# EXERCISE OBJECTIVE
Below are the records; copy every line in them that holds the string "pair".
(MATERIAL FOR THE TASK)
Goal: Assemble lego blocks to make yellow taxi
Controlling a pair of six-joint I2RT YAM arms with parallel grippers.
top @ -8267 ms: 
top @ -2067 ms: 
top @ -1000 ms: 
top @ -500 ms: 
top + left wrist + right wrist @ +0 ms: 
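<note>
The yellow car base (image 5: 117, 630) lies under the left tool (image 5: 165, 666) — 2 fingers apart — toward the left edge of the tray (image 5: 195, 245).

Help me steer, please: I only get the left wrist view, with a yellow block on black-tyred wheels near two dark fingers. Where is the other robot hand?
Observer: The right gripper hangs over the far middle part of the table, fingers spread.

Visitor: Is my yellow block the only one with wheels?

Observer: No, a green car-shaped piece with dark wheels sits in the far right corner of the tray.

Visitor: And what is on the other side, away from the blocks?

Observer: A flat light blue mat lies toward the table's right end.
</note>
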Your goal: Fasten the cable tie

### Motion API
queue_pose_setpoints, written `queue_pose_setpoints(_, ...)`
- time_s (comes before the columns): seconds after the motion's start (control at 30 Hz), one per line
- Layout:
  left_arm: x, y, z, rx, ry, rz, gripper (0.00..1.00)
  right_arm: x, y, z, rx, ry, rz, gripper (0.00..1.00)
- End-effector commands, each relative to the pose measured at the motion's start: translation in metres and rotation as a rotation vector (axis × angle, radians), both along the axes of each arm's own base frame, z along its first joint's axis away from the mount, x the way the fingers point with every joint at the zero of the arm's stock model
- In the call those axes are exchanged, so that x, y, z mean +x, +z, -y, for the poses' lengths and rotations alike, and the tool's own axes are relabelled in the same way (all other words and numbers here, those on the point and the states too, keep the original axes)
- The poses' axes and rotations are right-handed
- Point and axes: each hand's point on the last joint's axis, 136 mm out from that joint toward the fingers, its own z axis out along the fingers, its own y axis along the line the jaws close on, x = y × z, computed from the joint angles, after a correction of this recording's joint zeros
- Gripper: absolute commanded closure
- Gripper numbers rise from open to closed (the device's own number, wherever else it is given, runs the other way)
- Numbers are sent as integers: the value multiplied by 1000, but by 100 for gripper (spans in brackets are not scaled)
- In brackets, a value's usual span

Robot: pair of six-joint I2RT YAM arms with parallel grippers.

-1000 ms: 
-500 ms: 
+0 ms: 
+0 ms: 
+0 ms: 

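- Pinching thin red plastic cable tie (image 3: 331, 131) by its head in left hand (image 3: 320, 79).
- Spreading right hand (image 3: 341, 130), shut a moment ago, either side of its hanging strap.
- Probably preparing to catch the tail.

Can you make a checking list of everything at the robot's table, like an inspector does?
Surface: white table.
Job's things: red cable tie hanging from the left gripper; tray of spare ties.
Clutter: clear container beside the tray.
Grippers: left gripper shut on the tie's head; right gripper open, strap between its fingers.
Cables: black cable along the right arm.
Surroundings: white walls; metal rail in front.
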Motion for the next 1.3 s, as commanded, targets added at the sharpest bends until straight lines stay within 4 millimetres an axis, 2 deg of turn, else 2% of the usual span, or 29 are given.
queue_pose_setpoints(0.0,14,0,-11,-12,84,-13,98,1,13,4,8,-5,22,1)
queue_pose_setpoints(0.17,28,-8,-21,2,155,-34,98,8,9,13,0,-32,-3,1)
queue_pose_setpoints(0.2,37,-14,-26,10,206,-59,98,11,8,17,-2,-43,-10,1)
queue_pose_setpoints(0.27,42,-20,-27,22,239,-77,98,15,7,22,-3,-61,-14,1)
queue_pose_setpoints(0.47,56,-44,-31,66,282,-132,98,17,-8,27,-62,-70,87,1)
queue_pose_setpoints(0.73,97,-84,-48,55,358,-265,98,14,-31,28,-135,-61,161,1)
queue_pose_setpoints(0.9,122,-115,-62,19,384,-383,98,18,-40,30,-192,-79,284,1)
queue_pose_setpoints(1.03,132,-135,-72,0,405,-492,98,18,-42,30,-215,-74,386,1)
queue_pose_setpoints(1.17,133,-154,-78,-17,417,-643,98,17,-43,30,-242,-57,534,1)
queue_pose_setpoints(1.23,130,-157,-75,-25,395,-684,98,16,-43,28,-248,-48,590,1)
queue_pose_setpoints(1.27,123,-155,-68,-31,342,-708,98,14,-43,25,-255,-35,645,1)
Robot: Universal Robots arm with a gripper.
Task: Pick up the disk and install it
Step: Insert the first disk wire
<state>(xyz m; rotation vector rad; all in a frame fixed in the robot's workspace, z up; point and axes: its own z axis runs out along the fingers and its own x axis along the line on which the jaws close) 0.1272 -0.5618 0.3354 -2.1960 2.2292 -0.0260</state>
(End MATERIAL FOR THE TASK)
# SOLUTION BELOW
Controlling a pair of six-joint I2RT YAM arms with parallel grippers.
Robot: pair of six-joint I2RT YAM arms with parallel grippers.

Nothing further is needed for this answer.